My solution is a bit simpler:
m_subset(Set,[]).

m_subset(X,[Y|Tail]) :-
m_subset(X,Tail),
member(Y,X).
What's wrong with the two programs? Well, the canonical version deals fine with generating all the subsets of a given set/list--that is, when you give Prolog the following command:
subset([1,2,3],X).
However, when it turns to checking whether there is inclusion between two given sets, it appears to be quite lame: it won't give you the correct answer unless the two lists are given in the same order. That is, it says “no” to the query
subset([1,2,3],[3,2]).
(I have to make a remark that the stipulation that the lists should be sorted in the same way wasn't given in the text of the exercise).

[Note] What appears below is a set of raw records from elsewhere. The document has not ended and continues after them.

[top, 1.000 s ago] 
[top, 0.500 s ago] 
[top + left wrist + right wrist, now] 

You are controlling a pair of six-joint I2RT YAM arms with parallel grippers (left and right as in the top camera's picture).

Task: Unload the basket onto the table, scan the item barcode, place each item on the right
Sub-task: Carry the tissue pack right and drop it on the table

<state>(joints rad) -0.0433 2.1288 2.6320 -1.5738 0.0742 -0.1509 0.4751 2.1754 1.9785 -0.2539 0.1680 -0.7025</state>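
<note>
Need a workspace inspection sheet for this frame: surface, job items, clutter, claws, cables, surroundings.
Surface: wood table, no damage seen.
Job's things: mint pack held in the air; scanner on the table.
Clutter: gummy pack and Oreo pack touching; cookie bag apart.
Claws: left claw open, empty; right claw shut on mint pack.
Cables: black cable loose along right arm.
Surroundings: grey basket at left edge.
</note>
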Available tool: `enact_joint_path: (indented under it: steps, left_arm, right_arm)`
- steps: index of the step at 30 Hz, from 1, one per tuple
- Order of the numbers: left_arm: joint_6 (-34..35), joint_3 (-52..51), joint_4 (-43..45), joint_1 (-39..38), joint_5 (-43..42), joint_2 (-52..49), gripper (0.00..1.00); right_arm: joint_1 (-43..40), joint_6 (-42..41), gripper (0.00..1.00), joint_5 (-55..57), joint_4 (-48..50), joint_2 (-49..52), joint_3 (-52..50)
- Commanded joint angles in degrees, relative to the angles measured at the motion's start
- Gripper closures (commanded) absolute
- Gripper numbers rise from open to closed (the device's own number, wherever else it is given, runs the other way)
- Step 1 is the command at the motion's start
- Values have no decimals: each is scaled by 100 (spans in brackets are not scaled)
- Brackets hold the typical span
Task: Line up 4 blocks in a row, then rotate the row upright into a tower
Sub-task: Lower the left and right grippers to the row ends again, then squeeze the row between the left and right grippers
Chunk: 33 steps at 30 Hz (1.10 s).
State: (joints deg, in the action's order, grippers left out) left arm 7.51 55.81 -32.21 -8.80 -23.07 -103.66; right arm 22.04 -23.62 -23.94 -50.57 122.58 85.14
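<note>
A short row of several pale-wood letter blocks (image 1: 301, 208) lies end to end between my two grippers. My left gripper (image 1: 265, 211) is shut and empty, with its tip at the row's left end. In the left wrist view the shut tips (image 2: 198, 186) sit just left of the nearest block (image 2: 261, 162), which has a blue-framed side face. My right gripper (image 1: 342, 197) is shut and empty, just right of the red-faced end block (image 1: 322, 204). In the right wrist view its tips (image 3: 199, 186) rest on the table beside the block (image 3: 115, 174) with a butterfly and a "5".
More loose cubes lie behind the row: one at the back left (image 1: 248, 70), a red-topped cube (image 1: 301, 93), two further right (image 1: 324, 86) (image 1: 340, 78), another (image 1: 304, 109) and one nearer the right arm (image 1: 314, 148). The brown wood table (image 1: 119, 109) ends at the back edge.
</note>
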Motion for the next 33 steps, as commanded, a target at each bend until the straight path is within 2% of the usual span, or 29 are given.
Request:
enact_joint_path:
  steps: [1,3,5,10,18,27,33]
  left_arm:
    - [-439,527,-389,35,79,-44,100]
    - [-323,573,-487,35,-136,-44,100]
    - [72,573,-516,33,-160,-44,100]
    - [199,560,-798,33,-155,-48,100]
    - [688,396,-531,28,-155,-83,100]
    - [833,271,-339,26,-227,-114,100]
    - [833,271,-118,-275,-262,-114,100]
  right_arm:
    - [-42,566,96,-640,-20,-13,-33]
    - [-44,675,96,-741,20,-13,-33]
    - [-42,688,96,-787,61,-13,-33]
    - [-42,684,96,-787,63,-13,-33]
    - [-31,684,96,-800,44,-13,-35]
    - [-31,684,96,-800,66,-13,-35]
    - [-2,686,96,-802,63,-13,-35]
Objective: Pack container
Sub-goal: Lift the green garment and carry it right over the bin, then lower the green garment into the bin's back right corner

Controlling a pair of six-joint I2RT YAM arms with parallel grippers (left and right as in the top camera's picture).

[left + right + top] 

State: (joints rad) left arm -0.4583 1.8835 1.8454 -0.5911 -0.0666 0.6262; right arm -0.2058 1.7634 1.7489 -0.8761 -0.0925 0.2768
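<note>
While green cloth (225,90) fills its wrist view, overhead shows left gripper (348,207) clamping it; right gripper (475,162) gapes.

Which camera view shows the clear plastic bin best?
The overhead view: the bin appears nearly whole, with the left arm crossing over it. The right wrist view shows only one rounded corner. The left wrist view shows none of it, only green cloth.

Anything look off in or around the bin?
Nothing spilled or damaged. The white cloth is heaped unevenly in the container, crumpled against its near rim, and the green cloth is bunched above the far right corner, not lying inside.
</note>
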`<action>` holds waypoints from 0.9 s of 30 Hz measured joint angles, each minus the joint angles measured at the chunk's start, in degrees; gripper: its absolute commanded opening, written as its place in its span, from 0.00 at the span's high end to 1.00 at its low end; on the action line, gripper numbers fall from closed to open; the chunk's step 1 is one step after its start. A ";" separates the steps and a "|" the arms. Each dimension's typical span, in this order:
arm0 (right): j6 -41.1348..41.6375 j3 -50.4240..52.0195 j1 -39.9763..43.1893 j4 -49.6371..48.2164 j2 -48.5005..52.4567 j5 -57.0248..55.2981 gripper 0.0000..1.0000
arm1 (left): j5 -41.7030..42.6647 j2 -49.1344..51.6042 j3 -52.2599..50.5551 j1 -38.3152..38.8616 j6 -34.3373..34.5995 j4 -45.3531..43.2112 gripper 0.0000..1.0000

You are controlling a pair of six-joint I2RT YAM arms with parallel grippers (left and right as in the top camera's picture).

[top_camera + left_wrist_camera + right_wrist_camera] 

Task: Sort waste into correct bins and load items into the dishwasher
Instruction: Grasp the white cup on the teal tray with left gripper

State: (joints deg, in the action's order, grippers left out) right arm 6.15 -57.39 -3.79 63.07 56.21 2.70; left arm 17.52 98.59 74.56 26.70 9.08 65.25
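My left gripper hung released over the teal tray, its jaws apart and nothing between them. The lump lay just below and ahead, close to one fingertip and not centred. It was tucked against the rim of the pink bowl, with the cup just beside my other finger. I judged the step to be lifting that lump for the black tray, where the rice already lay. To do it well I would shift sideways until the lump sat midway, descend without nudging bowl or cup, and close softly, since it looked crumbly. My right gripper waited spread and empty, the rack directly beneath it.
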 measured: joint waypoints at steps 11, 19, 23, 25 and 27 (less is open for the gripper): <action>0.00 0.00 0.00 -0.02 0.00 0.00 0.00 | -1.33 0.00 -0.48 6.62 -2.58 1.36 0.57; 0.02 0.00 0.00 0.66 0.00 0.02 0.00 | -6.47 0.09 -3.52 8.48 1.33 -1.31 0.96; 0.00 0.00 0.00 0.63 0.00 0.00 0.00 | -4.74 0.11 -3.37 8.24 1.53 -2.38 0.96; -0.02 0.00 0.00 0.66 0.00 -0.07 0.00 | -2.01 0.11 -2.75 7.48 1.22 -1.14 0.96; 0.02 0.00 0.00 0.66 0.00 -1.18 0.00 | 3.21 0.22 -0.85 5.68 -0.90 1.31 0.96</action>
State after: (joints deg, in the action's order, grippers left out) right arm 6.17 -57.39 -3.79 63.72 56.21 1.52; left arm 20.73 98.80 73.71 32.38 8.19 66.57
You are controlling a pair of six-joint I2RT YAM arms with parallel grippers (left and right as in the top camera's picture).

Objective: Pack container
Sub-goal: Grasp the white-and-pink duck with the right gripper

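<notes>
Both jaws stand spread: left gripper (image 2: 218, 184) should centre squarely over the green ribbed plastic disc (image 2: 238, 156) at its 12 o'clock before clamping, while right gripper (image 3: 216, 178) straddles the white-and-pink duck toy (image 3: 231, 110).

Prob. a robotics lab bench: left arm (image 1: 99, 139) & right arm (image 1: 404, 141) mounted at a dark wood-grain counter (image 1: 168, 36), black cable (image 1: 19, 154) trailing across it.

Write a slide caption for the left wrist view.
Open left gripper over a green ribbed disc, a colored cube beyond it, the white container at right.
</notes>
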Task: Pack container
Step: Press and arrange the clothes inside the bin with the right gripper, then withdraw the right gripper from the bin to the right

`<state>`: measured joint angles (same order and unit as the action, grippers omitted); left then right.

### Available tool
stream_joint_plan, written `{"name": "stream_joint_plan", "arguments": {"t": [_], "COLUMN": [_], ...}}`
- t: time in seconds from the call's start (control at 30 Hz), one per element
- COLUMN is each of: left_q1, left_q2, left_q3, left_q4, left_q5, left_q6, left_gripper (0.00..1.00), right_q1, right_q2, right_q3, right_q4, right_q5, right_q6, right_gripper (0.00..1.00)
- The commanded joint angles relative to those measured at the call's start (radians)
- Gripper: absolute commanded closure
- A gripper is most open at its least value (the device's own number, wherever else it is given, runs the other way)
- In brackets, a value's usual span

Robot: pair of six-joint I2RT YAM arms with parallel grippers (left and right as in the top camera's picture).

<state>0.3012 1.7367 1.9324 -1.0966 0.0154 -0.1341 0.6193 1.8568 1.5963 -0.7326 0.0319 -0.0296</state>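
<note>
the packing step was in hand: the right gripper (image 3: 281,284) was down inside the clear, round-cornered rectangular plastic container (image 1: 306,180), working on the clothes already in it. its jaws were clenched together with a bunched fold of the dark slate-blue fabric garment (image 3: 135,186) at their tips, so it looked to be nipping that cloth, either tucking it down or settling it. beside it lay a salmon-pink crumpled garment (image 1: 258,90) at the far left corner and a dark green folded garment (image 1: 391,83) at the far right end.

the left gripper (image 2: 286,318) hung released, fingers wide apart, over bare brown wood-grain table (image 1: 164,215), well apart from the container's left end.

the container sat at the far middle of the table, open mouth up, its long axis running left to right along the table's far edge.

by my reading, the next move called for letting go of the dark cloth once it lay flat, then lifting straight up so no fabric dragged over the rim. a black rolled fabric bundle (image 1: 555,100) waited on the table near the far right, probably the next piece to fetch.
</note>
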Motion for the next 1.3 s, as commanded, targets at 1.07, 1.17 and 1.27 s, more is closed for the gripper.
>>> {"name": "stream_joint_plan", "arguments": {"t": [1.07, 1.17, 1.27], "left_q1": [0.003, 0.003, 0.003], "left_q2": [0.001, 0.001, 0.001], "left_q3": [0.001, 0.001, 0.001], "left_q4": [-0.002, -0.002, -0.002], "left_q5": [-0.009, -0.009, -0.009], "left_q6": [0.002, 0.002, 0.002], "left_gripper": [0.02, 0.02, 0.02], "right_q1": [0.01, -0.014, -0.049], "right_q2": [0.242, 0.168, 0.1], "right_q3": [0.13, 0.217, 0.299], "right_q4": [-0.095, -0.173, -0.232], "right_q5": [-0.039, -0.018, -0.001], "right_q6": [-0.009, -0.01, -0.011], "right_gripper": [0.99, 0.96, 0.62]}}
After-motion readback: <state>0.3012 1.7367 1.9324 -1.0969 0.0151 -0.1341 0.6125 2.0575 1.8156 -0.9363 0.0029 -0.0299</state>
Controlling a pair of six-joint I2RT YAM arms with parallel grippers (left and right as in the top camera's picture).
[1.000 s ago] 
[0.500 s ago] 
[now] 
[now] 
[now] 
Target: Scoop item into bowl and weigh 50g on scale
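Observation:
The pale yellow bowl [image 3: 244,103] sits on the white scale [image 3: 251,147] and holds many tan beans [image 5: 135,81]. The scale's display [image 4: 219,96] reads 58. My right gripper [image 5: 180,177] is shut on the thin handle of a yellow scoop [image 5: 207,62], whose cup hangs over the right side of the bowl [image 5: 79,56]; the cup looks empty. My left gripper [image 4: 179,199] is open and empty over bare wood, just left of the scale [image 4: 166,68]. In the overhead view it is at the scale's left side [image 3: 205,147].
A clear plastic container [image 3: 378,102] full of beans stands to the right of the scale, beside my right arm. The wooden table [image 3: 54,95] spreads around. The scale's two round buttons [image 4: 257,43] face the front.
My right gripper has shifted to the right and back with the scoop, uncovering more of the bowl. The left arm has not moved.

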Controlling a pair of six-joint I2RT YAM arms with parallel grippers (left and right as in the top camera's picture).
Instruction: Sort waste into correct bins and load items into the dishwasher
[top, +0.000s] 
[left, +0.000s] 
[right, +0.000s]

My program, on the other hand, is great in determining if there is an inclusion, but as for the second task... Well, it just doesn't stop in the right moment. That is, after generating all the subsets of [1,2,3] it starts saying
[1,2,3,1] ;
[1,2,3,2] ;
[1,2,3,3] ;
...
etc.

In fact, that is true (if we want to use lists to represent sets, we should ignore any double occurrences), but if I wanted to have a list of all subsets and manipulate it, an infinite list would not really be the best thing.

I claim that my definition of subset is good, and in some aspects even superior over Bratko's: it is shorter, it's more intuitive, it takes account of some trivial set-theoretic facts the latter ones ignore (like for example that the empty set is a subset of every set). The only problem is that lists just aren't sets (very surprising, isn't it?), and they have different conditions of identity. So when Prolog finds the four element list, which represents a set that already was given, it thinks it is something new. Well, and (sadly), Prolog it's completely right: it is something new.

Now, this problem allows us to observe the fact that Prolog, even if it is not an imperative but a declarative programming language, it is still a programming language, not logic. And things like infinite classes just aren't good. So, my approach towards it should be more as my approach towards e.g. scheme than to logic. And that's why, even if my program was directly translatable to predicate calculus and set theory (of course, limited to Horn clauses), it just wouldn't do.